§ **TASK DESCRIPTION**
Beginning with the first line of the data below, extract each line up to and including the one containing "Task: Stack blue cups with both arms". Copy them exactly and add nothing.

§ **AVAILABLE DATA**
:::::

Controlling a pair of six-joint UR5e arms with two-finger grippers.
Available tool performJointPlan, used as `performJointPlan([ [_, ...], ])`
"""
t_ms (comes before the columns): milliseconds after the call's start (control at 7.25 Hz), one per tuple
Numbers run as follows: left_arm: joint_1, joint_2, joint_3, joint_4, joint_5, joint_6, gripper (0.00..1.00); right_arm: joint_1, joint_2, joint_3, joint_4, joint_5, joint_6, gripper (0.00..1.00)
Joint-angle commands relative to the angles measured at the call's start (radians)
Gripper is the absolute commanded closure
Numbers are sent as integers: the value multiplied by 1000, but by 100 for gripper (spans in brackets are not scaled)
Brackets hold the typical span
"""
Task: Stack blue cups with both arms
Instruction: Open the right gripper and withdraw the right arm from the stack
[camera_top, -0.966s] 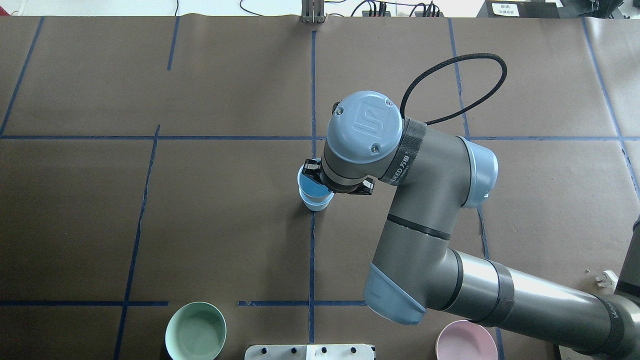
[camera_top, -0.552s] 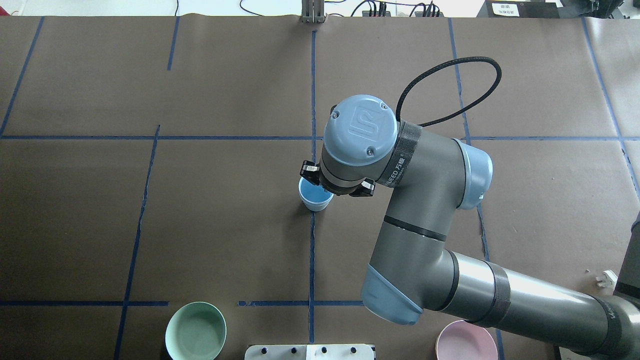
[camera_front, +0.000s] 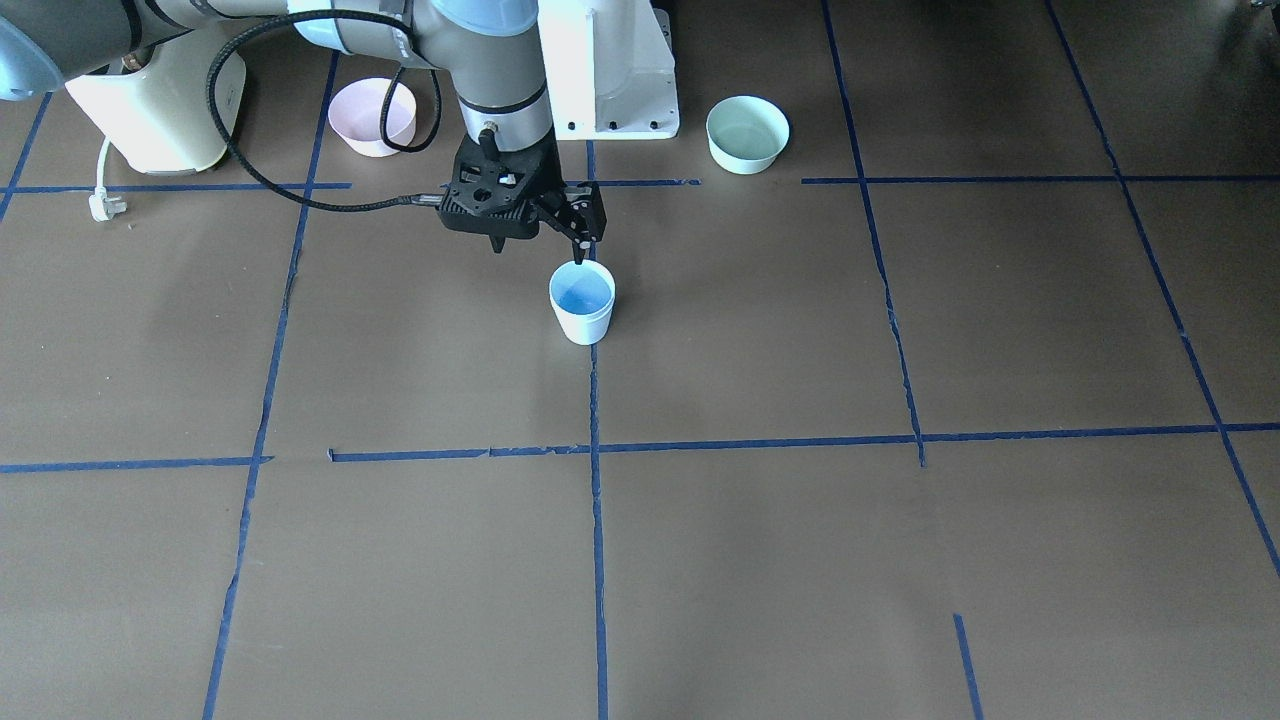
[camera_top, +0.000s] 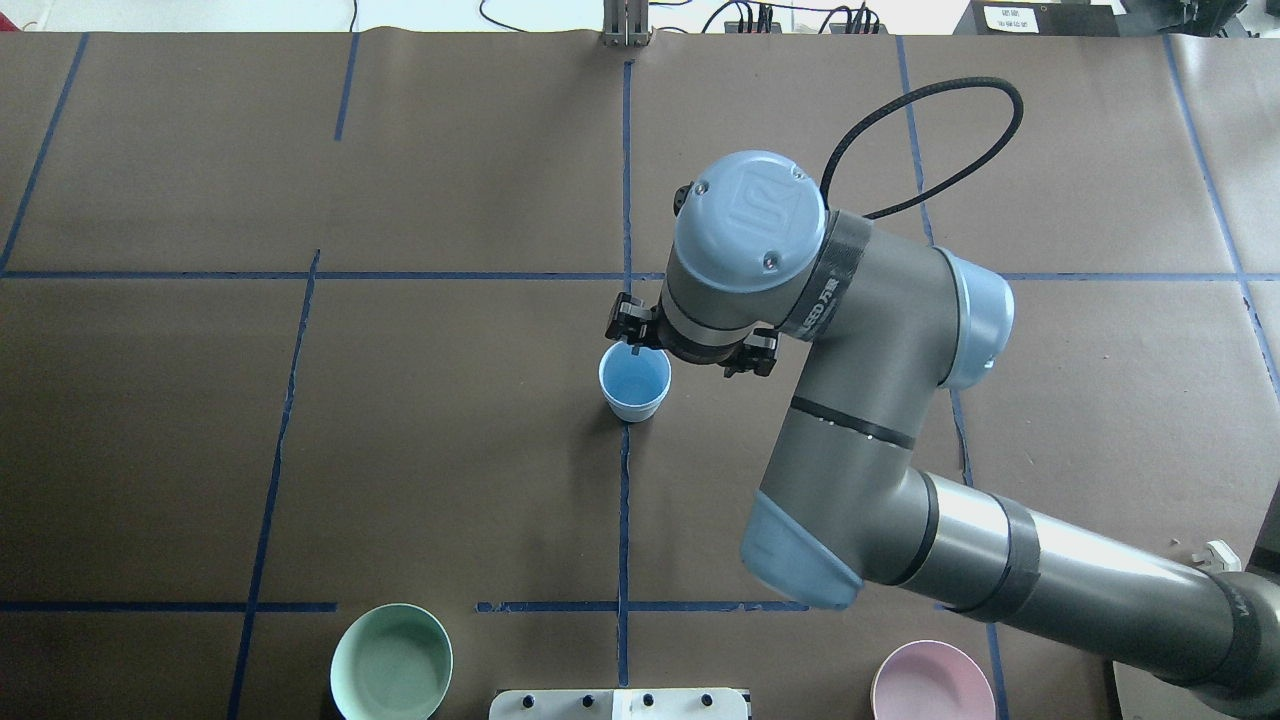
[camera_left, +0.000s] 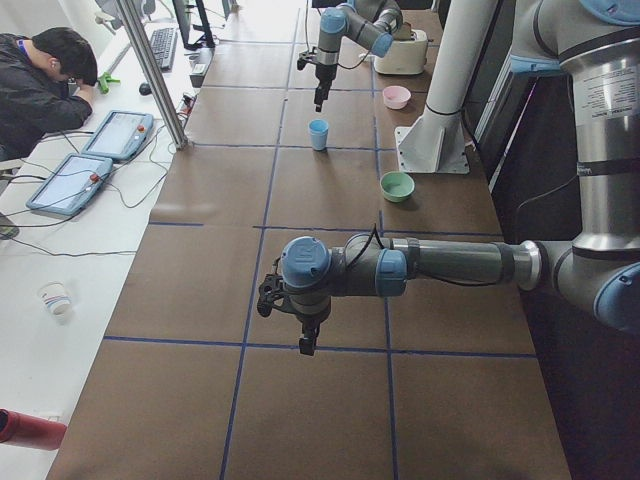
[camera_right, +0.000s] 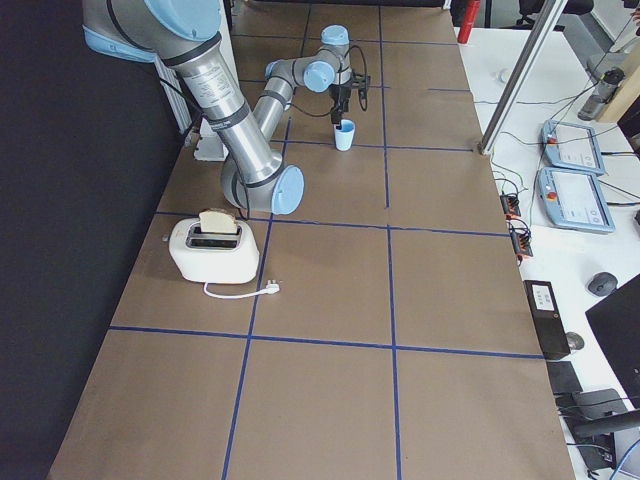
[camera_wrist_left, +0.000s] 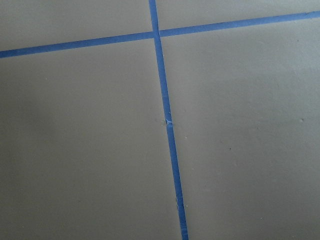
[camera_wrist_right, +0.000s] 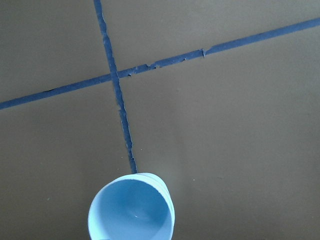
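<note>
- Now the blue cups (camera_front: 582, 300) sit nested, upright on the tape line (camera_front: 593, 400).
- Right gripper (camera_front: 538, 240) hangs spread and empty, just above their rim.
- Risk: jaws clipping that rim on leaving could topple them.

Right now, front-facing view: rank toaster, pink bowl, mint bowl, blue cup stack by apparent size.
1. toaster: largest, though partly hidden
2. pink bowl and mint bowl: look alike, can't rank
3. blue cup stack: slightly smaller despite being nearer

Brown table (camera_top: 450, 450): cups (camera_top: 634, 385), bowls (camera_top: 391, 662), toaster (camera_right: 213, 247).
</note>
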Motion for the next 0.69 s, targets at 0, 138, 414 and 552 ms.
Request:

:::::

§ **ANSWER BOX**
Controlling a pair of six-joint UR5e arms with two-finger grippers.
Available tool performJointPlan, used as `performJointPlan([ [_, ...], ])`
"""
t_ms (comes before the columns): milliseconds after the call's start (control at 7.25 Hz), one per tuple
Numbers run as follows: left_arm: joint_1, joint_2, joint_3, joint_4, joint_5, joint_6, gripper (0.00..1.00); right_arm: joint_1, joint_2, joint_3, joint_4, joint_5, joint_6, gripper (0.00..1.00)
Joint-angle commands relative to the angles measured at the call's start (radians)
Gripper is the absolute commanded closure
Numbers are sent as integers: the value multiplied by 1000, but by 100 for gripper (spans in brackets are not scaled)
Brackets hold the typical span
"""
Task: Stack blue cups with both arms

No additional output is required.